This was very upsetting when it happened. The same version of unison was incompatible with itself if they had been built with different but consecutively released versions of the ocaml compiler. I feel like using compiler versions like 4.01 and 4.02 is irresponsible when it's documented that they produce binary incompatible products, but that is how it was. https://marc.info/?l=unison-users&m=142286809310149
An ugly way around it is to compile your own version of unison. The good news, if I remember correctly, is that the binary can be built in one place and copied around to the other hosts (and say put in $HOME/bin.)
Thank you for your work! I use Unison on Fedora almost every day. The version is 2.40, which IIRC is the default you get from "dnf install unison".
My use-case is that I run Unison on two computers running Fedora, to implement a form of "sneakernet" file sync. Work computer <-> usb thumb drive <-> home computer.
I wasn't aware that the exact version of Unison was so important. Will start paying attention to that.
Thanks for your work!
At the moment I'm running unison on Gentoo, Fedora and even FreeBSD hosts.

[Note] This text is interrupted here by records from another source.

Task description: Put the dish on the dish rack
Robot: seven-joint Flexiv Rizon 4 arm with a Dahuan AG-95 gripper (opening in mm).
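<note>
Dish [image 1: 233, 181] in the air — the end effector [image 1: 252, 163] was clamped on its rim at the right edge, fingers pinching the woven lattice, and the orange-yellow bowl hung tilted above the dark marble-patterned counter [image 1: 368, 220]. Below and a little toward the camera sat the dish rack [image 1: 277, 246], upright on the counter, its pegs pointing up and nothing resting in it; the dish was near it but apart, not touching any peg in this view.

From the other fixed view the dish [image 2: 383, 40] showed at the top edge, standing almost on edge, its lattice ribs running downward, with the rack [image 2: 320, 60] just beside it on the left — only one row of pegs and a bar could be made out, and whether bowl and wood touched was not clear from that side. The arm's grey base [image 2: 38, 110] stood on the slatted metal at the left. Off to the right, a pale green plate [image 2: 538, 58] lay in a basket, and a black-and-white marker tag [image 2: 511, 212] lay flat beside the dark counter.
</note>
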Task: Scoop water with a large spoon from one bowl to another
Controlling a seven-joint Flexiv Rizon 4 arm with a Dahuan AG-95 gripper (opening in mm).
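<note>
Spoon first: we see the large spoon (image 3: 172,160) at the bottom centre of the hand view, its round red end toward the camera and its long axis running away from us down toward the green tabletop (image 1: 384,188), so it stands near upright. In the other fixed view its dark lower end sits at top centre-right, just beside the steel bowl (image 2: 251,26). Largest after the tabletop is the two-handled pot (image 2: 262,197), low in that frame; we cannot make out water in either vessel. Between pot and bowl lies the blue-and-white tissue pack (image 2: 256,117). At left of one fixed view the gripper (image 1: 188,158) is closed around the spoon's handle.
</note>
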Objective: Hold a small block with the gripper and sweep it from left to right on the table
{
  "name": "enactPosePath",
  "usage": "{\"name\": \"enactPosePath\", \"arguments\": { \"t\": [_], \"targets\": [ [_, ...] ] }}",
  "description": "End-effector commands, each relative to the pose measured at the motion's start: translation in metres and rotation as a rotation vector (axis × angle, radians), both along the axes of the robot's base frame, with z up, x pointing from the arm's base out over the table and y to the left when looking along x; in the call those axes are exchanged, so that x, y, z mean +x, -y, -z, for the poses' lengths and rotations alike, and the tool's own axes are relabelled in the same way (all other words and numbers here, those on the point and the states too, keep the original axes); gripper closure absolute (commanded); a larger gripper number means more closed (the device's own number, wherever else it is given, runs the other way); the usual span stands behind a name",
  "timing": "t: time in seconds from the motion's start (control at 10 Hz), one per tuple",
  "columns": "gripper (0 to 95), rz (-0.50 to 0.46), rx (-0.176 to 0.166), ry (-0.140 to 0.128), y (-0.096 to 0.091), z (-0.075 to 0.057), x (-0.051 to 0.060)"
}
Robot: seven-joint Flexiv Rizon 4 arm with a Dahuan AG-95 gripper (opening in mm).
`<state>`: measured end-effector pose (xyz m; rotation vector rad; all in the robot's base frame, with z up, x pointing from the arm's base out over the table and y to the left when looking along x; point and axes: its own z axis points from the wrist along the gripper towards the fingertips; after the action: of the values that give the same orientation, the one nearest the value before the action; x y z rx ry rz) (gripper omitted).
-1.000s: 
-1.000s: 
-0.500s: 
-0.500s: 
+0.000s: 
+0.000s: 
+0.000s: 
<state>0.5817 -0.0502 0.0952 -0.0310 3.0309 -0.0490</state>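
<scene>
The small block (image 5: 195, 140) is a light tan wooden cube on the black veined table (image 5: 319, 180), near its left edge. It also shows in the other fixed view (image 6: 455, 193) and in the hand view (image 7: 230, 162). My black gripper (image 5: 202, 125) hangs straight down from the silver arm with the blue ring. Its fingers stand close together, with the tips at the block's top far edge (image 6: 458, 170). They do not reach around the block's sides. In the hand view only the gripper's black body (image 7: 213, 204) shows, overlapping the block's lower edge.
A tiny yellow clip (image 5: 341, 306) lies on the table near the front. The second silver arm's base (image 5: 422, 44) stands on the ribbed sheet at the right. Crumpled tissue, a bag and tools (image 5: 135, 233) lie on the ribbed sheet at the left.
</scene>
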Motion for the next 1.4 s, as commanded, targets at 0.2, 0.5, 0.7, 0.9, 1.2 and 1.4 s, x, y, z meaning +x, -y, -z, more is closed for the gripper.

There is even a ppc64le host running Fedora.
On Fedora I'm using unison251-text from the croadfeldt/Unison COPR.
On Gentoo it's net-misc/unison-2.51.2, on FreeBSD it's unison-nox11-2.51.2 from pkg.
I use it in Debian, which used to (until recently) package 2 versions in every release. This was convenient for me, a conservative user, who might run old-stable on some computers for months before upgrading to stable. I have used workarounds in the past (mount home directory in a container, and sync from within) so I'm fine with a single version in Debian.
But you package for Fedora, which is "upstream" for RHEL (if I'm not mistaken) with their 10 year life cycles, so I'm sure RHEL customers would love you to keep as many versions available as possible :)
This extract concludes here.